At a very basic level, the 'discs' are what hold the fan, compressor, and turbine blades - the 'hub' of the wheel if you will. The fan disc is massive - several feet in diameter on most turbofan engines - and needs to be heavy duty enough to not only restrain the centrifugal force of the (relatively) large and heavy fan blades spinning at several thousand RPM, but also the thrust loads since the fan produces the majority of the thrust on modern engines. A fan disc failing is seriously bad news - a piece several feet across with massive rotational energy. We have a saying 'where does 1/3rd of a fan disc go? Anywhere it wants to" Google 'Sioux City DC-10' to see what can happen when a fan disc lets go.
The compressor and turbine discs are similar but smaller (some newer engines use a compressor 'spool' - a cylindrical piece that holds the compressor blades for multiple compressor stages, replacing several individual compressor discs).
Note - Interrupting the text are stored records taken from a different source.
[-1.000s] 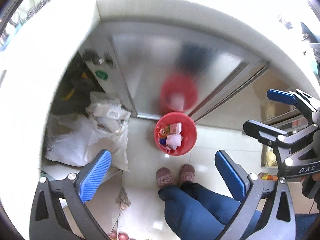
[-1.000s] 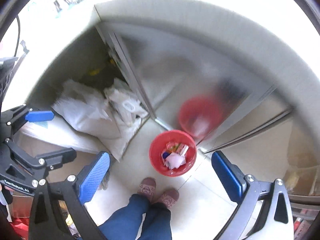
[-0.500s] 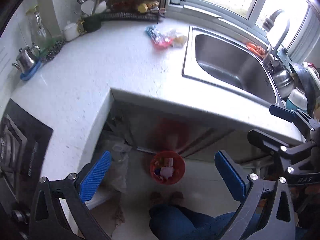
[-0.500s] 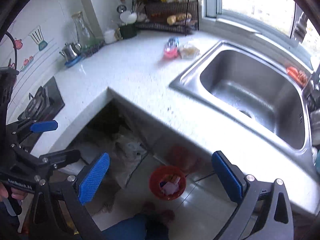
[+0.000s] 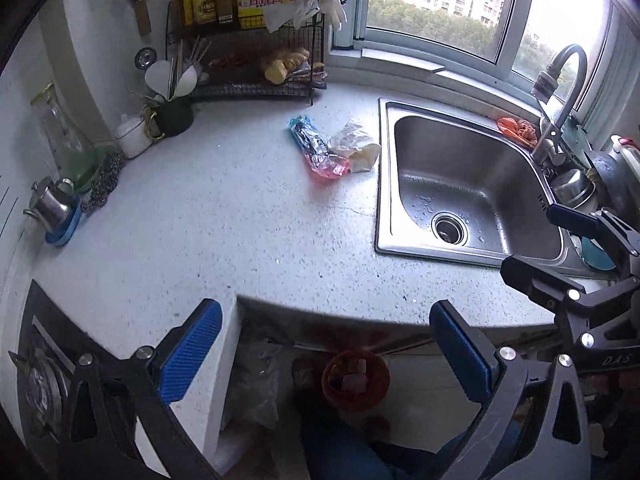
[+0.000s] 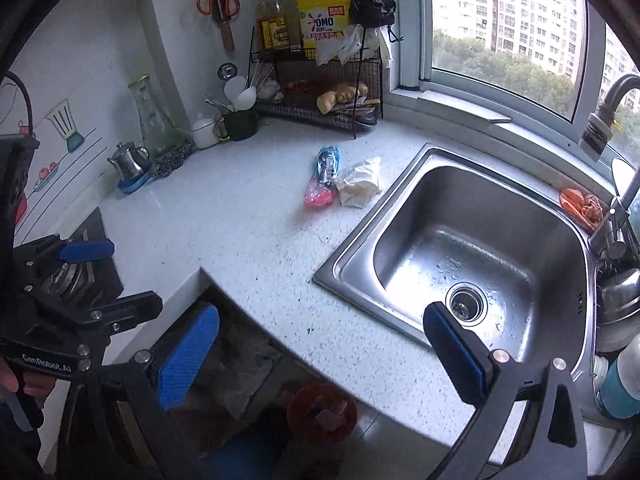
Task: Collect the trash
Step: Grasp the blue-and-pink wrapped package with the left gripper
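A blue and pink plastic wrapper (image 5: 316, 147) (image 6: 323, 178) and a crumpled white wrapper (image 5: 357, 147) (image 6: 357, 185) lie side by side on the white counter, left of the sink. A red bin (image 5: 355, 378) (image 6: 322, 412) with trash in it stands on the floor below the counter edge. My left gripper (image 5: 324, 356) is open and empty, held above the counter's front edge and the bin. My right gripper (image 6: 320, 356) is open and empty, above the counter edge beside the sink. Each gripper shows at the side of the other's view.
A steel sink (image 5: 472, 192) (image 6: 472, 248) with a faucet (image 5: 560, 92) is at the right. A wire rack (image 5: 256, 68) with bottles, a utensil cup (image 5: 174, 116), a small steel pot (image 5: 50, 202) and a glass jar line the back. A stove (image 5: 36, 376) is at the left.
Both views have swung up from the floor and the red bin to the counter top. The wrappers and sink are now in full view. Both grippers stay open.
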A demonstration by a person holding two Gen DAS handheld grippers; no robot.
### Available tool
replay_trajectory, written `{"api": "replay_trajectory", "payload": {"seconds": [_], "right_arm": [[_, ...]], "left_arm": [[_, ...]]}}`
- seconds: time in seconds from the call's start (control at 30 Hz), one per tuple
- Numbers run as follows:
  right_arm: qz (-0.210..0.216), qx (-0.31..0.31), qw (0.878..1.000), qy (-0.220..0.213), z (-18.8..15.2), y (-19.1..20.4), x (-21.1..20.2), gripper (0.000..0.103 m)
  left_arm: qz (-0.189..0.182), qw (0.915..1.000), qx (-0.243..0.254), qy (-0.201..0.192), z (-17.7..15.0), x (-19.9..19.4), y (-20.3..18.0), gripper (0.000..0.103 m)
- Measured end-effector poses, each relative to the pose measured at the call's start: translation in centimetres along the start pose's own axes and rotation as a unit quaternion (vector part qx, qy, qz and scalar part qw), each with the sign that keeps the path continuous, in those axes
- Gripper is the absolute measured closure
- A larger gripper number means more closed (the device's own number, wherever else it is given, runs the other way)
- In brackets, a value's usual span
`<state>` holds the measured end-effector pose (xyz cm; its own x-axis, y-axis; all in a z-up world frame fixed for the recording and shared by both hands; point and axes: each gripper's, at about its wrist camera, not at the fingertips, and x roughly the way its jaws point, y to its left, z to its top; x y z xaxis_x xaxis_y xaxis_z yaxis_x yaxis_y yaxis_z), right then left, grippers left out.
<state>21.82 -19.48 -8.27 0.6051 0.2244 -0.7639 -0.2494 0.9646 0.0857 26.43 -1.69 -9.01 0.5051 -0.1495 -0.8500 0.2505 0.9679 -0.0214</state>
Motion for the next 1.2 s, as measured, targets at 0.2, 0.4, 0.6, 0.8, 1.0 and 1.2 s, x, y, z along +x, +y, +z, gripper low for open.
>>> {"api": "replay_trajectory", "payload": {"seconds": [0.2,0.4,0.6,0.8,1.0,1.2], "right_arm": [[-0.011,0.026,1.000,0.005,3.7,-1.2,3.5,0.001],[-0.037,0.058,0.997,0.020,7.3,-2.6,7.1,0.001],[-0.063,0.099,0.992,0.038,9.2,-4.2,9.8,0.001],[-0.092,0.119,0.987,0.060,9.8,-5.4,11.8,0.001],[-0.111,0.133,0.981,0.084,10.2,-6.8,13.9,0.001],[-0.118,0.136,0.978,0.102,10.8,-7.7,15.4,0.001]], "left_arm": [[-0.014,0.9997,0.021,0.002,5.6,3.7,2.1,0.000],[-0.035,0.9976,0.053,0.027,10.7,8.2,3.6,0.000],[-0.077,0.9929,0.063,0.064,13.7,12.9,4.5,0.000],[-0.100,0.9876,0.072,0.097,15.5,17.5,3.9,0.000],[-0.118,0.9820,0.076,0.127,16.6,21.6,3.0,0.000],[-0.124,0.9778,0.068,0.155,16.9,25.0,2.6,0.003]]}}
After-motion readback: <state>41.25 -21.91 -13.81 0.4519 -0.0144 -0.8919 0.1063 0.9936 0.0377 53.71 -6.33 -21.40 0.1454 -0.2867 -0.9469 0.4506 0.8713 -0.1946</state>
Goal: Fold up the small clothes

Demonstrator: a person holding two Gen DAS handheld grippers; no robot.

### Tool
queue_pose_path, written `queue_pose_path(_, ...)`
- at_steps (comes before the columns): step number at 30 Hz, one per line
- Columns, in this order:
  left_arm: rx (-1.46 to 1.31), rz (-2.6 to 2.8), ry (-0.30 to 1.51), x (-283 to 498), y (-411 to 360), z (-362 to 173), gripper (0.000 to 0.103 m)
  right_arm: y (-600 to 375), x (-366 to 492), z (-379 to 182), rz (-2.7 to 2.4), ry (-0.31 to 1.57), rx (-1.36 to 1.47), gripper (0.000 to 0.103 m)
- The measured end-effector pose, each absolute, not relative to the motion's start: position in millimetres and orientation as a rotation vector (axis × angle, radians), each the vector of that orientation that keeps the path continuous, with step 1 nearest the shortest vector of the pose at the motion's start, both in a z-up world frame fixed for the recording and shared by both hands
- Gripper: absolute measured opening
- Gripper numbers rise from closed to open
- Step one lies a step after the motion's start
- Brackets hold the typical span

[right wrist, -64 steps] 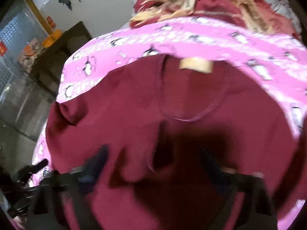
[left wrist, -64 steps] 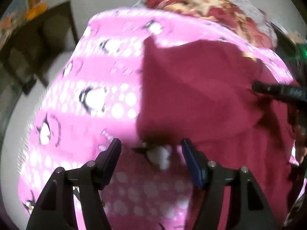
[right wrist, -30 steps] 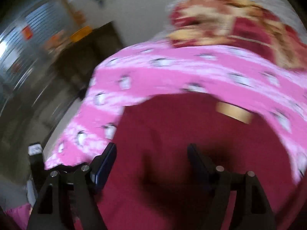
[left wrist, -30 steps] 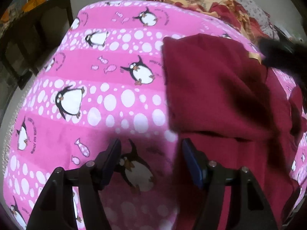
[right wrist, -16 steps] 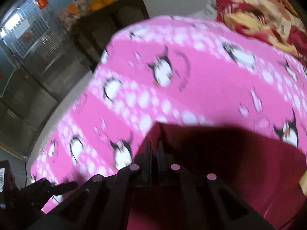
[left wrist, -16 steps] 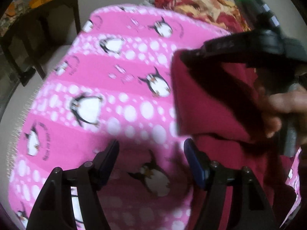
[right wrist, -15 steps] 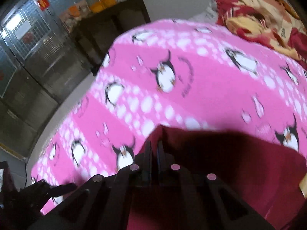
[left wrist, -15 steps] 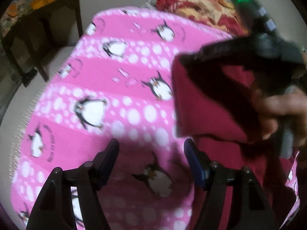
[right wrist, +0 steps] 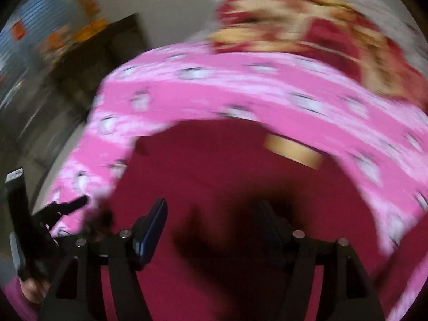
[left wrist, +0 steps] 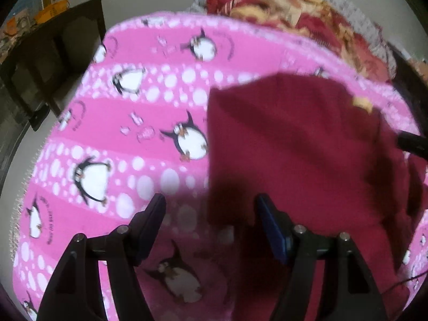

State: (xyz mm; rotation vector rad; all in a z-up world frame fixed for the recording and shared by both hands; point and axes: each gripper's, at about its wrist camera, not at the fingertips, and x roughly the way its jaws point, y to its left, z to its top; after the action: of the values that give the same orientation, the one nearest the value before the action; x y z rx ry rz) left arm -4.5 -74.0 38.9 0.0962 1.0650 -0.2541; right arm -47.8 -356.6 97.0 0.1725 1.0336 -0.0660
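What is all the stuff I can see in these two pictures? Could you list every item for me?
dark red knit garment: one, maroon, lying partly folded on the blanket
tan neck label: one, beige, on the garment's far edge
pink penguin-print blanket: one, pink and white, under the garment
red and cream patterned cloth: one, bunched beyond the blanket
dark wooden furniture: one, far left
left gripper: one, black, open
right gripper: one, black, open, jaws just opening

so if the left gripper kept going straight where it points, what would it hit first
Probably the left edge of the maroon shirt, which lies between the open left gripper fingers, or the pink penguin blanket right beside it; depth is hard to judge here.
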Motion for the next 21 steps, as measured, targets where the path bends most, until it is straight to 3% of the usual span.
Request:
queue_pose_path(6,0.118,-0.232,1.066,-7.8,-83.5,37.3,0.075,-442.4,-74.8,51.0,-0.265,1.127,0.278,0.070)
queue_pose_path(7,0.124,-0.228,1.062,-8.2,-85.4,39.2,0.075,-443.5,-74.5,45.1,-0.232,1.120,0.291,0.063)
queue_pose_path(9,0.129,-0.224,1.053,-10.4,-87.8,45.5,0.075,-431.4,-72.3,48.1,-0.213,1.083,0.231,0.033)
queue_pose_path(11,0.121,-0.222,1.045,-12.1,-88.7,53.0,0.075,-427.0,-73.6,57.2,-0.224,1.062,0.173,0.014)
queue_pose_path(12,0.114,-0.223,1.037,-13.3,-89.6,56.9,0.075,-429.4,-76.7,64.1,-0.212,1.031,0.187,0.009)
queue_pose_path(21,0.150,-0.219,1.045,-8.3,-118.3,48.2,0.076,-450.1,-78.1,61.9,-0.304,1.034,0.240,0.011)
Since they are smaller, compressor/turbine discs have less mass than a fan disc, however the high pressure section of the engine spins far faster than the fan (upwards of 10,000 rpm - sometimes higher than 20,000 rpm depending on the engine) so they also have massive rotational energy.

A burst disc - with all it's energy - will go almost perfectly tangential to the axis of rotation (cert requirements give a +/- 10 degree cone for burst disc debris, vs. +/- 30 degrees for 'lower' energy debris such as blades.